View on GitHub

MTBMPI

Master-Task-Blackboard MPI Framework

About the MTBMPI Framework

MTBMPI is a C++ library implementing a Master-Task-Blackboard pattern for controlling and communicating with MPI processes. The use case for this framework is multiple tasks which can run independently and concurrently, and whose state needs to be tracked, and that can write output to a common log.

When running, an MTBMPI application has at least three MPI processes. Processes of MPI rank 0 and 1 are the Master + Controller and Blackboard, respectively, and the remaining processes are work tasks. In the following diagram, MPI is running N tasks.

Schematic of a running MTBMPI application. MPI processes are blue. MPI messages are red.

Features include:

How you use MTBMPI:

To use this framework, you implement your master and task classes derived from mtbmpi::Master and mtbmpi::TaskAdapterBase. Also you will create a task factory and an output manager factory derived from mtbmpi::TaskFactoryBase and mtbmpi::OutputFactoryBase, respectively. For each MPI process, your main() will create your master class, and run the task.

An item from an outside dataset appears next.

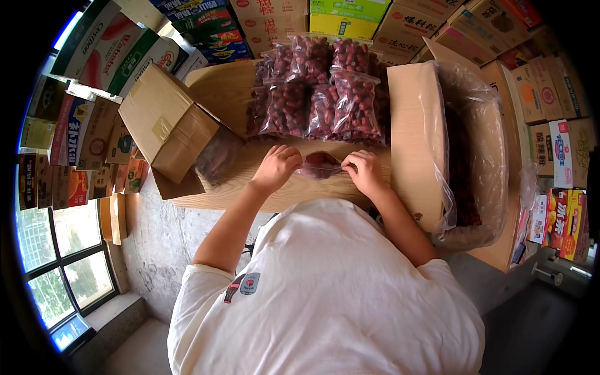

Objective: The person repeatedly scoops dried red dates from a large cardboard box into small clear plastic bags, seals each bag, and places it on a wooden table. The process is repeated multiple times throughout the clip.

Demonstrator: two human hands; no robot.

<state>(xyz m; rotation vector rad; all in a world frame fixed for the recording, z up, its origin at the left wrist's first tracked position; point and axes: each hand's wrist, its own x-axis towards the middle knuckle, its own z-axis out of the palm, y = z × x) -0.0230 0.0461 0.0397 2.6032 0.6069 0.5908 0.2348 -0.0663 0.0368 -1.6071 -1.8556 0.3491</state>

A callbacks class derived from mtbmpi::MpiCollectiveCB provides the functions to do things after MPI initialization and before MPI finalization. These callback hooks allow you to initialize and finalize I/O, for instance.

The base classes have virtual functions which must be implemented. See the specific class documentation for details.

The library namespace is mtbmpi.

A simplified class diagram with an application.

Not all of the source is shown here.